4)記憶には「誰が,いつ,どこで,どうした」という情報があるが,この中で「誰」という情報は,海馬の中の腹側CA1領域という場所に貯蔵されていた.マウスでこの領域を刺激することで,ほかのマウスの記憶に,恐怖や快感の記憶を人為的に植え付ける(書き換える)ことができるようになった(いわゆるメモリー・インセプションで,まるでSFの世界).
5)記憶は海馬から大脳皮質へ転送され,固定化されると考えられてきたが,このとき大脳皮質(前頭前皮質)のエングラム細胞群は成熟し,逆に海馬のエングラム細胞群は脱成熟する.つまり記憶想起に必要なエングラム細胞群の活動の場が,海馬から大脳皮質に切り替わるのだ.
6)記憶の書き込みと想起は,海馬のなかの別の回路が担当していた.背側CA1領域から直接,内側嗅内皮質に情報を伝える直接経路は記憶の書き込みに,背側CA1領域から背側海馬支脚を経由して内側嗅内皮質に情報を伝える間接経路は記憶の想起に重要である.

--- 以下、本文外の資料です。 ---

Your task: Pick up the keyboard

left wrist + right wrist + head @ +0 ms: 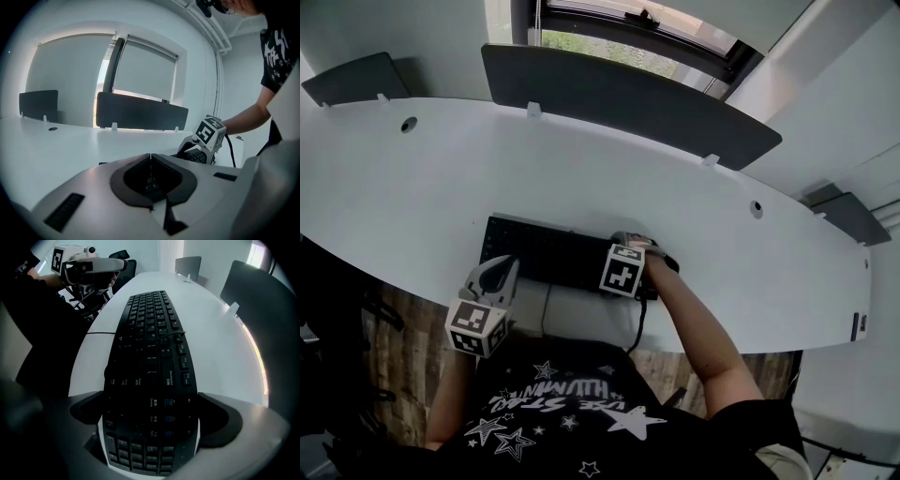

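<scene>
- The keyboard [548, 251] is a long, flat black slab with rows of matte low keys. It lies along the near edge of the bench [581, 178], a smooth white top with a curved outline.
- A dark cable [637, 323] drops from the keyboard's right end over the bench's front edge.
- Dark divider panels [619, 98] stand along the far edge. The wide stretch of white top between them and the keyboard is open.
- The right gripper [645, 247] sits at the keyboard's right end. In the right gripper view its jaws pinch the keyboard across its short width, one against each long edge.
- The left gripper [499, 274] hangs at the bench's front edge, just beside the keyboard's left end. Its jaws are pressed together with nothing between them.
</scene>
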A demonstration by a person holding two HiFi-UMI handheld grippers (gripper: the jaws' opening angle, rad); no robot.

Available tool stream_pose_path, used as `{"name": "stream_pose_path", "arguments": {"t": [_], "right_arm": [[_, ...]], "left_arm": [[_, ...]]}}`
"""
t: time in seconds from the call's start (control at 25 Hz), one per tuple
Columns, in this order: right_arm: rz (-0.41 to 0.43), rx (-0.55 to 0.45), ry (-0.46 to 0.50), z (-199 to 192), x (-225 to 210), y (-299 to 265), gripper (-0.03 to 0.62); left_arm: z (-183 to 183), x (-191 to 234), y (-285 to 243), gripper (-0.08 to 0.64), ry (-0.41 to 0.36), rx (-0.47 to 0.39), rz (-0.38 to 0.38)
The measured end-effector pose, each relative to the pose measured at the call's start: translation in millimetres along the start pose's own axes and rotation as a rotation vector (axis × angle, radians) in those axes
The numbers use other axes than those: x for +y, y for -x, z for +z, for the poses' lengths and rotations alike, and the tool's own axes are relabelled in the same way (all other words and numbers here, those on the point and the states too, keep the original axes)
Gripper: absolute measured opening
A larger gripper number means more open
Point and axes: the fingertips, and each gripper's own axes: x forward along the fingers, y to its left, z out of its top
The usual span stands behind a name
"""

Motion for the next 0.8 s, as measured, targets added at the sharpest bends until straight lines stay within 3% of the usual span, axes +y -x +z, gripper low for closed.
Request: {"name": "stream_pose_path", "arguments": {"t": [0.32, 0.56, 0.8], "right_arm": [[-0.068, -0.023, 0.000, 1.2, 0.1, 4.8, 0.580], [-0.282, 0.015, 0.025, 0.9, 3.8, 13.9, 0.580], [-0.484, 0.038, 0.044, -2.9, 10.1, 26.1, 0.578]], "left_arm": [[0.8, 4.4, -3.1, 0.012, -0.076, 0.040, -0.046], [6.6, 7.3, -1.9, 0.012, -0.141, 0.052, -0.073], [21.1, -6.4, -10.4, 0.014, -0.309, 0.056, -0.160]]}}
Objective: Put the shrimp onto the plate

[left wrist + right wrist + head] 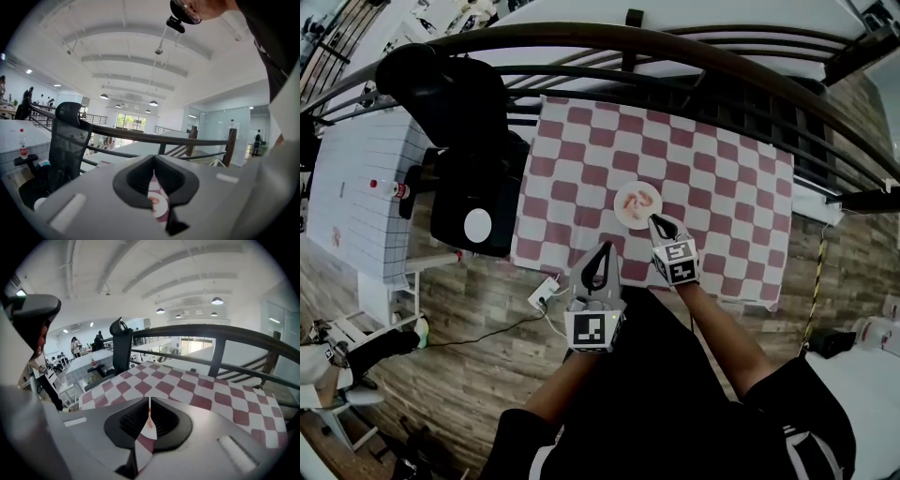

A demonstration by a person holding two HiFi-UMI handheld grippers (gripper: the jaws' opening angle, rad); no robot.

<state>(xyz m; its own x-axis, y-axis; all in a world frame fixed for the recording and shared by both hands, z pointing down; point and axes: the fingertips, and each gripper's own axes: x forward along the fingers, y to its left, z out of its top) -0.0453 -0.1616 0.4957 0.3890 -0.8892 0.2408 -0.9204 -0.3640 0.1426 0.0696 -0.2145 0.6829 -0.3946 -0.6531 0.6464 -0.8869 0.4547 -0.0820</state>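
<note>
I judge the placing step finished. The shrimp (pixel 639 202) already lies on the plate (pixel 620 217), which sits on the checked bench (pixel 722 187). The right gripper (pixel 657 223) hangs just beside the plate's near rim, its fingers pressed together on nothing. Through the thin slit between them, the right gripper view shows a fleck of orange, probably the shrimp beyond. The left gripper (pixel 602 249) sits nearer me, at the bench's edge, its fingers likewise closed and empty. The next move, as I see it, only calls for drawing both grippers clear without nudging the plate.
</note>
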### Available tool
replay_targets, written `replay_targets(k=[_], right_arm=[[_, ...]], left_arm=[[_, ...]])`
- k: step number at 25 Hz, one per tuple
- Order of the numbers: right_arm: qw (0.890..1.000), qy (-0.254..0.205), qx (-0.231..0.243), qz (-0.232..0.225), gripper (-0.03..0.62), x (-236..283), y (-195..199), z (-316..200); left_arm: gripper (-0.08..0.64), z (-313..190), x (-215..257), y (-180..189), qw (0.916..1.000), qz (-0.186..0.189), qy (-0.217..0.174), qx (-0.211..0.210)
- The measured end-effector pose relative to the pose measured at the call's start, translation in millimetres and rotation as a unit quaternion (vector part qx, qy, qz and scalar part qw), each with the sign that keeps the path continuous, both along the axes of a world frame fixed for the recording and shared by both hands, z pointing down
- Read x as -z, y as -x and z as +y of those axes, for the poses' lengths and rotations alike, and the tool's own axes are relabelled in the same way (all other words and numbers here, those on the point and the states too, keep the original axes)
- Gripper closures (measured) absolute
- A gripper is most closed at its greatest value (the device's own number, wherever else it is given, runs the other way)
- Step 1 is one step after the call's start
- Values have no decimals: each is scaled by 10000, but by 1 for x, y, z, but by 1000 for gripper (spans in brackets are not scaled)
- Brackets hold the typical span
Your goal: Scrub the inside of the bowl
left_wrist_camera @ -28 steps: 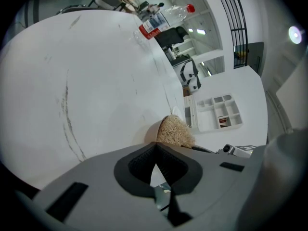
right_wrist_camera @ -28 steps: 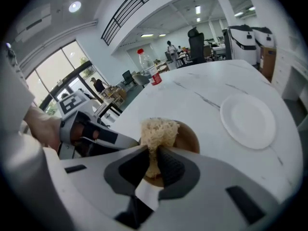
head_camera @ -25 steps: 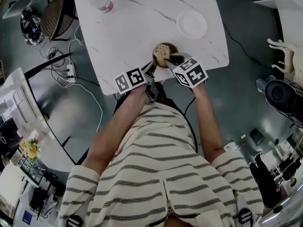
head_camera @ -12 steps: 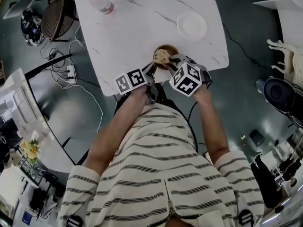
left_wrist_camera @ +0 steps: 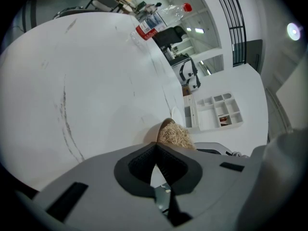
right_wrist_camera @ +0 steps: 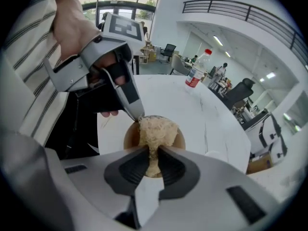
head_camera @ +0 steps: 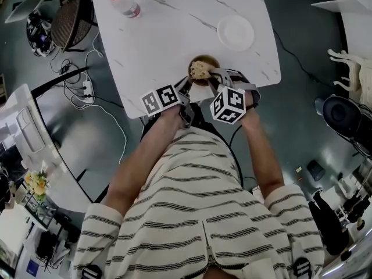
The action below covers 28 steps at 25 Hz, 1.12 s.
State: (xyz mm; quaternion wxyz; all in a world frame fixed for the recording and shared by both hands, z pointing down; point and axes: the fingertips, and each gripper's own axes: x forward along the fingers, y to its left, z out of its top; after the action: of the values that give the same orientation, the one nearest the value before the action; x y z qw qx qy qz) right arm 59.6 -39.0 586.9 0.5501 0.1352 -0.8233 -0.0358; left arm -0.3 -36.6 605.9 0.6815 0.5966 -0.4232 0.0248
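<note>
Nearest to the person, both claws are being held out over the near edge of the white worktop [head_camera: 157, 45]. The left claw [left_wrist_camera: 155, 147] is being pressed shut. Its tips are being set on the near left rim of the brown bowl [right_wrist_camera: 129, 137]. The rim looks to be pinched between them, so the bowl is being held down.

The right claw [right_wrist_camera: 153, 150] is being squeezed nearly shut on a straw-coloured scrubber [right_wrist_camera: 156, 126]. Only the scrubber's threads are being seen in the thin gap. The scrubber is being pushed down into the bowl. The bowl is being rested on the worktop close to its near edge, just in front of the person.

The scrubbing seems to be under way. To be done well, the scrubber should be pressed on the bottom and then swept round the whole inner wall, so that no spot is missed. The rim should be gripped firmly by the left claw, or the bowl may be spun or tipped. The two claws are being worked very close together, so bumps should be watched for.

Farther off to the right, a white plate [head_camera: 235, 31] is being left well apart from the bowl. At the far left, a bottle with a red cap [head_camera: 123, 1] is being left standing.
</note>
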Motion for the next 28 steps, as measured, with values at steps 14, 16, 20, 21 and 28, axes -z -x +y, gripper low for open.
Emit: replay_targets(k=[14,16,20,21,28], right_arm=[[9846,-494,-1421,-892,530,1,-6,-17],[9778,-365,-1767,-1064,531,1,-7,-19],[9620,-53,-2363,-1369,531,0,-9,-23],[9574,31,-2499,-1445,531,0,-10,-23],[9082,759,-3508,-2153,530,-1,-12,-25]], left_arm=[[554,2,0,0,10000,-24,-75,19],[554,3,-1,0,10000,-27,-72,24],[554,2,-1,1,10000,-31,-79,33],[554,2,-1,1,10000,-29,-81,38],[554,1,0,2,9999,-22,-116,61]])
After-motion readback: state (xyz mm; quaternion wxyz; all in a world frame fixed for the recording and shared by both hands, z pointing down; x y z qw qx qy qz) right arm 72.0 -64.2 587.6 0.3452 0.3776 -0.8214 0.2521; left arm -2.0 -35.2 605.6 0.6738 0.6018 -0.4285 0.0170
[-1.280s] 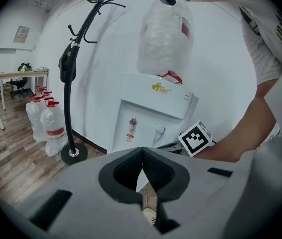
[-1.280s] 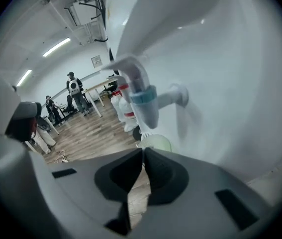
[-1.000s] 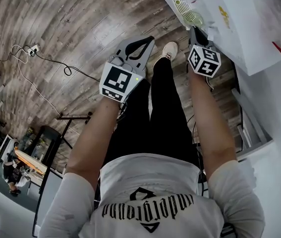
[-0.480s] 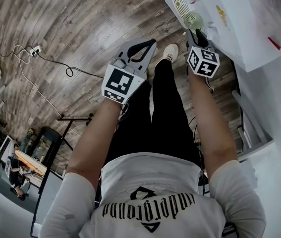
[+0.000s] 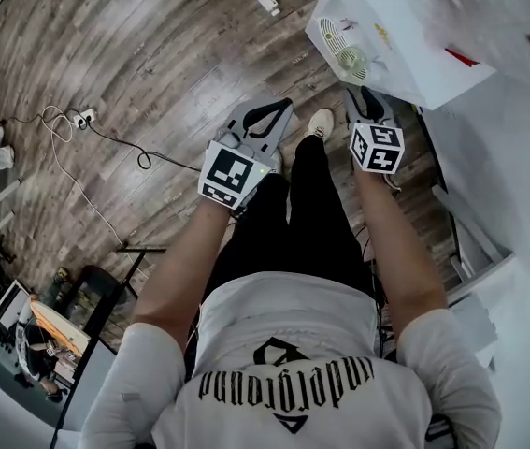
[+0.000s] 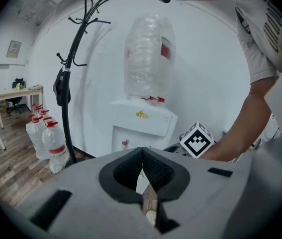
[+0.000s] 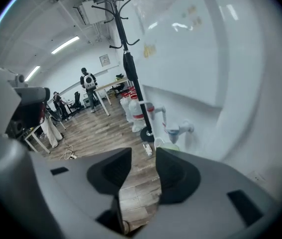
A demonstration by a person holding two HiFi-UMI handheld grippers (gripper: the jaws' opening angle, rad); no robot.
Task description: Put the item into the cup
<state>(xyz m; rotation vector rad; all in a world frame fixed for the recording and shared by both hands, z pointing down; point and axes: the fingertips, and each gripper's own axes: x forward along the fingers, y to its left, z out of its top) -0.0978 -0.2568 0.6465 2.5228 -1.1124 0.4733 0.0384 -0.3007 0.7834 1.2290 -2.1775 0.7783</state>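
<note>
Your left claw [image 6: 141,156] points at a white water dispenser [image 6: 141,126] topped by an upturned clear bottle [image 6: 148,59], its jaws pressed together with nothing between them. A black coat stand [image 6: 68,83] rises at left, water jugs [image 6: 48,141] on the wood floor [image 6: 1,183] beside its foot; at right, your forearm [image 6: 242,128] meets a marker cube [image 6: 198,139].

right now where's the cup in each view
Head view: cup near the top, right of centre, on the dispenser tray.
Left gripper view: not in it.
Right gripper view: low centre, under the taps.
Shared landmark: the white dispenser, in all three views.
</note>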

このように利根川先生らのマウスの「エングラム細胞」の研究は,ヒトの記憶研究に,近い将来,大きな発展をもたらすものと思われる.記憶にはさまざまな不思議な現象がある.覚えておくべき試験勉強の要点を簡単に忘れる反面,まったく大切でないことをよく覚えていたり,何かやろうと思って部屋に入ったとたんなぜか忘れてしまうことがある反面,関係のない場面でふと別の記憶が蘇ったりする・・・おそらくこれらの現象は,エングラム細胞の研究で説明されてしまうのではないだろうか(エングラム細胞の誤作動?).さらに認知症の治療も,将来はエングラム細胞に残された記憶を取り戻すことが目標になる可能性もある.ただただ圧倒され,基礎研究と臨床では乖離があることを実感するとともに,あらためて「面白いことを科学者はやるべき」と思った講義であった.